Click on photo to view large image with caption

Dutch Roll Aileron Differential Test (Also For Coupled Aileron Into Rudder): Let's look at the Dutch roll method. This test is also a bit of a flying exercise (such as a musician playing scales).

     Fly a straight line away from yourself at a safe but low altitude. Smoothly but quickly rock the aileron stick back and forth so the airplane banks 45 one way and then the other way.

     You want to use as much aileron throw as you can while comfortably keeping up with the airplane. Ideally the rhythm will be approximately a half second in one direction and the same back in the other direction. One of three things will happen. (Everything comes in threes!)

1) Axial Rolling. The airplane will roll back and forth, and the tail will point straight at you and not wiggle at all. The airplane will appear to roll on a fixed axis, as if it were riding on a wire. That means the differential is perfect for level flight.

2) Adverse Yaw. This is typical: the model "duck walks." By that silly phrase I mean that as the airplane rolls right, the tail wiggles right. Then as it rolls left, the tail wiggles left. That would mean the nose is going in the direction opposite the roll—and that's the wrong way!
This means you need more differential or more aileron-into-rudder coupling.

3) Proverse Yaw. The nose wiggles the same way as the bank. You don't see it often! You'll see the tail swing out of the Dutch roll in what looks like the beginning of a sudden turn.

     This is not great if you are interested in aerobatics, but it is perfectly acceptable for training. It adds controllability during all positive-"G" flight (upright). A moderate amount of proverse yaw (opposite of adverse) actually helps initiate the turn. If you decide to fix it, do so by reducing the differential or reducing the aileron-into-rudder coupling.

Let's Retest in a Climb: As I mentioned, adverse yaw is worst at low airspeeds, such as in a climb. You'll want to repeat the Dutch roll test, in a climb, pointed directly away from you. You should use the steepest climb angle you normally expect to use.

     The trick to this test is being able to sight down the tail of the airplane. The corrective actions are the same as the level-flight Dutch roll test.

     Although this is useful for the student flier, those of you who fly heavy, slow, or short-tailed Scale airplanes will benefit tremendously from optimizing their differential for the takeoff climbout. That's the situation in which so many beautiful airplanes are lost.

     The climbing differential test will often uncover an adverse-yaw problem that requires a lot of differential. It may be too much to practically put into your control linkages. If so, consider one of several approaches.

     You could learn to move the rudder stick in unison with the ailerons. You could use coupled aileron into rudder (CAR) or you could install two separate aileron servos to get more differential adjustment.

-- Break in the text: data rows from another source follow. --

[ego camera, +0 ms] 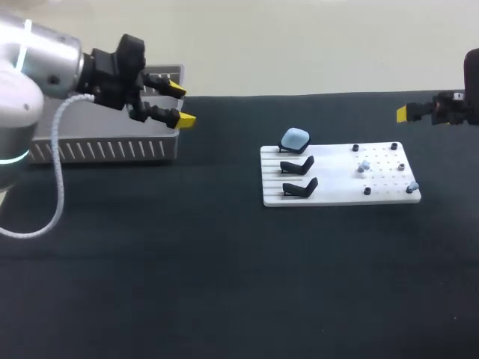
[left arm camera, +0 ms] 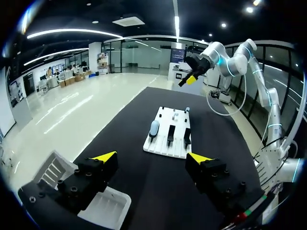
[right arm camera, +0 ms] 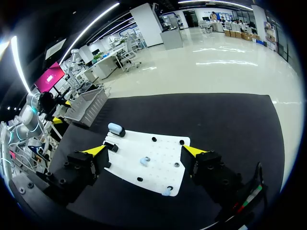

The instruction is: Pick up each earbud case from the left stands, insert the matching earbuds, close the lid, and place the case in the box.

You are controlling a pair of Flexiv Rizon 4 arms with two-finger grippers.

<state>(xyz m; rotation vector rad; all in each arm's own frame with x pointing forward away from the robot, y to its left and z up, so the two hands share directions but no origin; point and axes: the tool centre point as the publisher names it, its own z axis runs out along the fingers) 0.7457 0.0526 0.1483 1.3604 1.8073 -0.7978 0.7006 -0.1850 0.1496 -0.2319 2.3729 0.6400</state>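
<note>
Smoothly rounded, the pale-blue case (ego camera: pixel 295 137) sits on the farthest of three angled black stands (ego camera: pixel 298 164) on a ribbed white board (ego camera: pixel 337 196), with small earbuds (ego camera: pixel 362 167) on its pegged half. Left gripper (ego camera: pixel 182 104) hangs wide open and empty by the slatted grey box (ego camera: pixel 112 151). Right gripper (right arm camera: pixel 145 150) gapes wide, holding nothing.

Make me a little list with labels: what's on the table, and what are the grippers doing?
stands: three, black, on the white board
earbud case: blue, on the far stand; other two empty
earbuds: small, pale, on the board
box: grey, at the left
left gripper: open, empty, by the box
right gripper: open, empty, past the board's right
</note>
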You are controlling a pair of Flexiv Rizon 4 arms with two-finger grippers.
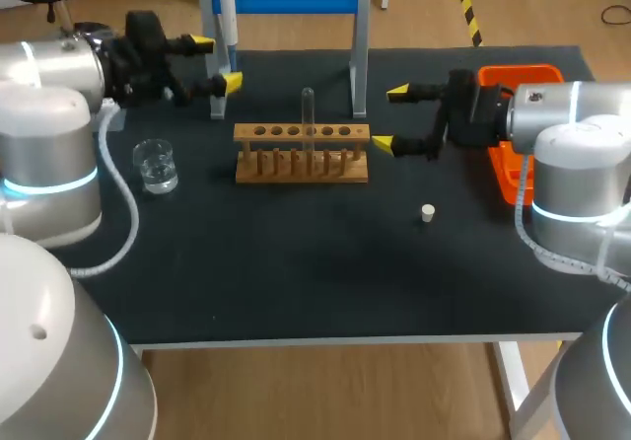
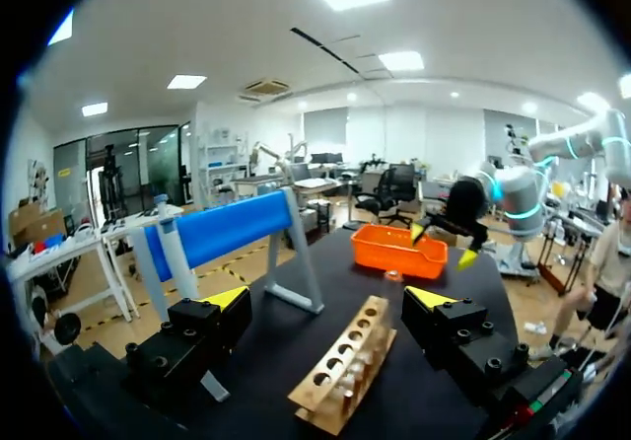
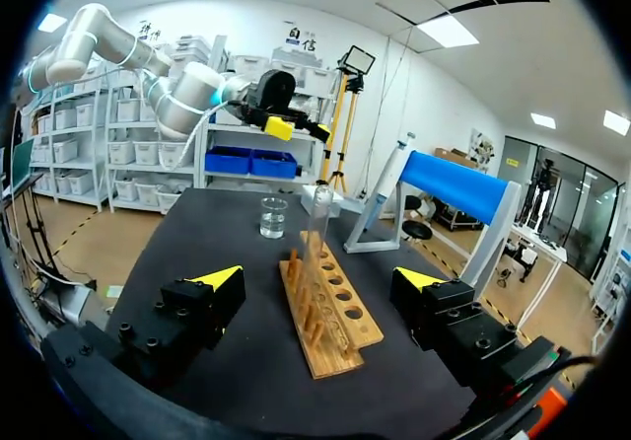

     This works nicely, but only if your radio is programmable and has an aileron differential menu. Don't be surprised if some airplanes need twice as much throw on the rising aileron as on the dropping one.

Feeling Cranky—How to Mechanically Adjust Aileron Differential: The differential crank is an ancient mechanical device; that means it is deceptively simple and sophisticated at the same time. The methods described work with one servo driving both ailerons or with a separate servo for each aileron. If you have a radio that allows you to electronically adjust the differential and used separate aileron servos in each wing, you might skip the next couple paragraphs.

     If your airplane has the servo(s) and control horns on the bottom of the wing, the proper differential happens if the aileron horns are behind the hinge line and/or the connections to the servo wheel are in front of the center of the wheel. This is typically the situation on a high-wing airplane or a two-servo low-winger. (See the High-Wing Differential drawing.)

     On the other hand, if your airplane has the servo(s) and control horns on top of the wing, the aileron horns need to be angled forward and/or the connections to the servo wheel need to be behind the center of the wheel. This is usually the situation on a single-servo low-winger. It's that simple. A careful look at the drawings should help untangle the whole mess. (See the Low-Wing Differential drawing.)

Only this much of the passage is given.